Выбрать главу

Мне завидовали, но и желали успехов и удачного пересмотра дела. Хотя в основном никто не верил в чудесный исход апелляции, но чем черт не шутит?

Кроме слухов о том, что человека можно выкупить из лагеря, также говорили, что можно и из зала суда: заплатить судье или каким-то образом подделать документы о приговоре или назначении в лагерь. Не знаю. Я не сталкивалась с подобным. Все, с кем я сидела, получили свои сроки, но все эти люди не имели денег для подкупа, поэтому никто и не рассчитывал на подобных исход. Единственным примером была Наташа, история которой была покрыта тайной.

Известно было лишь то, что Наталья смогла облапошить государство на миллион долларов. Эта история звучала фантастично в нашей тюрьме, среди болезных нар и беззубых наркоманок. Но уверенность Наташи в благополучном разрешении проблемы вселяла веру. Она прокрутила это дело вкупе со многими высокопоставленными чиновниками, поэтому была уверена, что пойдет домой. Заговори она, и все ее подельники тоже отправились бы на нары. Допустить этого конечно никто не мог, и они потянули за все ниточки, чтобы дело замять. И хоть мы искренне и бесконечно радовались за Наташку, но некая несправедливость просматривалась. Человек с миллионом отправлялся на Кипр (это была ее мечта и уверена, что она ее осуществила), а за фальшивую банкноту — на три года в тюрьму.

Я все еще надеялась на справедливость. На то, что теперь все будет по-честному, что мои действия интерпретируют как самооборону. Мечты, мечты…

В тот день, когда прибыл этап иэ Днепропетровска, меня этой же машиной отправляли назад. Я виделась на прогулках с Катей и сказала, что уезжаю. Вот кто искренне радовался за меня, подпрыгивая и хлопая в ладоши. Ее коротенькая форменная юбочка подпрыгивала вместе с ней, отчего Катя казалась пионеркой из детского лагеря. Катя написала письмо для Андрея-Шприца, и мы расцеловались через сетку.

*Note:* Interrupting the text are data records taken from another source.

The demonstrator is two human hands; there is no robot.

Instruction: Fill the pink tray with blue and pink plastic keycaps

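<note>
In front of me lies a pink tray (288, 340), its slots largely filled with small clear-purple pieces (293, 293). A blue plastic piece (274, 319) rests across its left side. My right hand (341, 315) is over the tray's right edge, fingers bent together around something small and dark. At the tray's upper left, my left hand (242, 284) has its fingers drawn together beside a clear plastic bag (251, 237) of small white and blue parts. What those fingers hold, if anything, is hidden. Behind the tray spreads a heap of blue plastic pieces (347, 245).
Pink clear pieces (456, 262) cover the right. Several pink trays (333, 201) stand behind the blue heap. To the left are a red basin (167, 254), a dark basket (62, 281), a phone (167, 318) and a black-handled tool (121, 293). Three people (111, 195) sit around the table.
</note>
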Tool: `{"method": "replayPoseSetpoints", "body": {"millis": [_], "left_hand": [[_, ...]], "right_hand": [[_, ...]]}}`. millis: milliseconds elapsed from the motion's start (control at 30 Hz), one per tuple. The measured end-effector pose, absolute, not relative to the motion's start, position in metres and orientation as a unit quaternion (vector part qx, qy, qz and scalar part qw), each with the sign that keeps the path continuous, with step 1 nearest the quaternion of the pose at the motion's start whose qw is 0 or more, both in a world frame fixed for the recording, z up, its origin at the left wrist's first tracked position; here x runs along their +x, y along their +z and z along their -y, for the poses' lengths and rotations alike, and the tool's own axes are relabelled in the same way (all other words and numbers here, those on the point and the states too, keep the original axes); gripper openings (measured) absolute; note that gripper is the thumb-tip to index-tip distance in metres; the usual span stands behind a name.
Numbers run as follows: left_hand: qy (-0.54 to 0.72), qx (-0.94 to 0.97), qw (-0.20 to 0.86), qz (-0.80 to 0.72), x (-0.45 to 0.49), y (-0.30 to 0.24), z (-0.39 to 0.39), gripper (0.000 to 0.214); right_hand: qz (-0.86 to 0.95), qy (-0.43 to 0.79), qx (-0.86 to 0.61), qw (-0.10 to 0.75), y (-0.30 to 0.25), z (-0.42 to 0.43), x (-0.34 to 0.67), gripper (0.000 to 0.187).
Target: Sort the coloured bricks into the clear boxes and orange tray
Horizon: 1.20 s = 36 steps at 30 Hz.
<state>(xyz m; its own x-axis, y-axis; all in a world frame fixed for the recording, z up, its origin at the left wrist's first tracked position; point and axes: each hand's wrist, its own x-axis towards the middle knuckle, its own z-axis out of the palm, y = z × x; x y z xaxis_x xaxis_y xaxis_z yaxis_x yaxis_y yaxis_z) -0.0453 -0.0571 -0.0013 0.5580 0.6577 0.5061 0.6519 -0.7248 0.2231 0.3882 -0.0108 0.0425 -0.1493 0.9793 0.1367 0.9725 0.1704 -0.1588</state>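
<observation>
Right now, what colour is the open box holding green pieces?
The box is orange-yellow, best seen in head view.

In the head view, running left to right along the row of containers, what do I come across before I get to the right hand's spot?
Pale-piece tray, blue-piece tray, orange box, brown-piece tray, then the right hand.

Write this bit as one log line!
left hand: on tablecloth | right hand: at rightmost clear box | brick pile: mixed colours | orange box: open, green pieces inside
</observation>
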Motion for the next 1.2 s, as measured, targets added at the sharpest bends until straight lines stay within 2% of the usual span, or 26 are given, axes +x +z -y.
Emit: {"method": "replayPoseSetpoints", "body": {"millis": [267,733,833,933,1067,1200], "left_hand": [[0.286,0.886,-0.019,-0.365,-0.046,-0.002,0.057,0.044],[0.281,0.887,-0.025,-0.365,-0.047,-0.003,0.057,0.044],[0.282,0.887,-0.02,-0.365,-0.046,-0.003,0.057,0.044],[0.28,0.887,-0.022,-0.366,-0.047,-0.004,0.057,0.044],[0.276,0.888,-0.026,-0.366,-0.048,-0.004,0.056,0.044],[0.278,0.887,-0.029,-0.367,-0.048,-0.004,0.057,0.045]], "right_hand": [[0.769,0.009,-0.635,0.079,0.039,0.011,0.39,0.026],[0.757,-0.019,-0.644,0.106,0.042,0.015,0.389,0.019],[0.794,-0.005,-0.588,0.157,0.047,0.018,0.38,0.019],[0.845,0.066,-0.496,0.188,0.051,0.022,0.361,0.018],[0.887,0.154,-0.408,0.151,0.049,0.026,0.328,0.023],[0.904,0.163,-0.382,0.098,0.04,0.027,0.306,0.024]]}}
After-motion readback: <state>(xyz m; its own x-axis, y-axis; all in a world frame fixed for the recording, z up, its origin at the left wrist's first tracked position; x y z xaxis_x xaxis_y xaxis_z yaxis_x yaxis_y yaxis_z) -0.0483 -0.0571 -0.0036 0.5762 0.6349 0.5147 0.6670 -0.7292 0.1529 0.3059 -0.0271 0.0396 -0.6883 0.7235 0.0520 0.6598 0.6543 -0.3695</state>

Этап прибыл до обеда, и мне приказано было как можно скорей собираться. Пожитков у меня не прибавилось, к тому же я отдала почти все вещи Свете. Так что готова была за пятнадцать минут. Проводить меня могли только до лестницы, я распрощалась со Светой и Юлей, обменялась адресами и обещала писать. Удержать меня на месте уже не мог никто. Моим проводником оказалась миловидная молодая женщина, которая теперь, когда я уезжала из стен их лагеря, говорила со мной как с равной. Так как обед на касачке мне уже был не положен, она отвела меня в столовую лагеря. Здесь все уже пообедали, поэтому столовая не успела меня смутить количеством людей. Зал был совершенно пуст.

Сама столовая меня удивила. Она напоминала обычную столовку из советских времен. Большое квадратное помещение, стол с подносами, окошко для выдачи еды. Над окошком висело меню. На обед был суп и кэша. Рядом с блюдом указывался вес, и, когда я подошла с подносом к окошку, женщина, налив тарелку супа, поставила ее на весы. Видимо глаз у нее был наметанный, потому что она удовлетворилась результатом. Таким же образом поступила и с кашей. Я получила свою порцию и направилась к столику. Здесь было много квадратных столиков на четыре персоны, застеленных клетчатыми клеенками. Очень мило. Хотя, наверное, когда столовая переполнена, все выглядит по-другому. Склонившись над тарелкой, я удивилась количеству еды. Очень жидкий суп, практически вода, и всего половина тарелки. Попробовав, я поняла, что есть его не смогу. Это было почти то же варево, что и на транзите — кабачковый суп. Отставив тарелку, съела несколько ложек пшеничной каши. На этом обед был закончен. Неудивительно, что женщины здесь такие истощенные. Таким количеством еды можно было накормить разве что трехлетнего ребенка.

Единственный плюс был в том, что в колонию можно было передавать любые продукты в любых количествах. Хоть закрытые консервы, хоть стеклянные банки, хоть мешок картошки. Так что видимо все кормление заключенных ложилось на плечи семей. Я слышала не раз сетования людей о том, что зэков в тюрьме кормит государство, а детей в школах нет. Но это далеко не так. Назвать кормежкой это варево, де еще и в таком скудном количестве просто язык не поворачивался. Возможно, денег выделялось намного больше, но куда они шли, я не знаю. Только точно знаю, что не на еду. К тому же женщины в колониях работали, шили рабочую одежду, форму, постельное белье. Колония продавала это, и я знаю, что она имела немало заказов от того же государства по смешным ценам. Своей работой заключенные себя сами и кормили.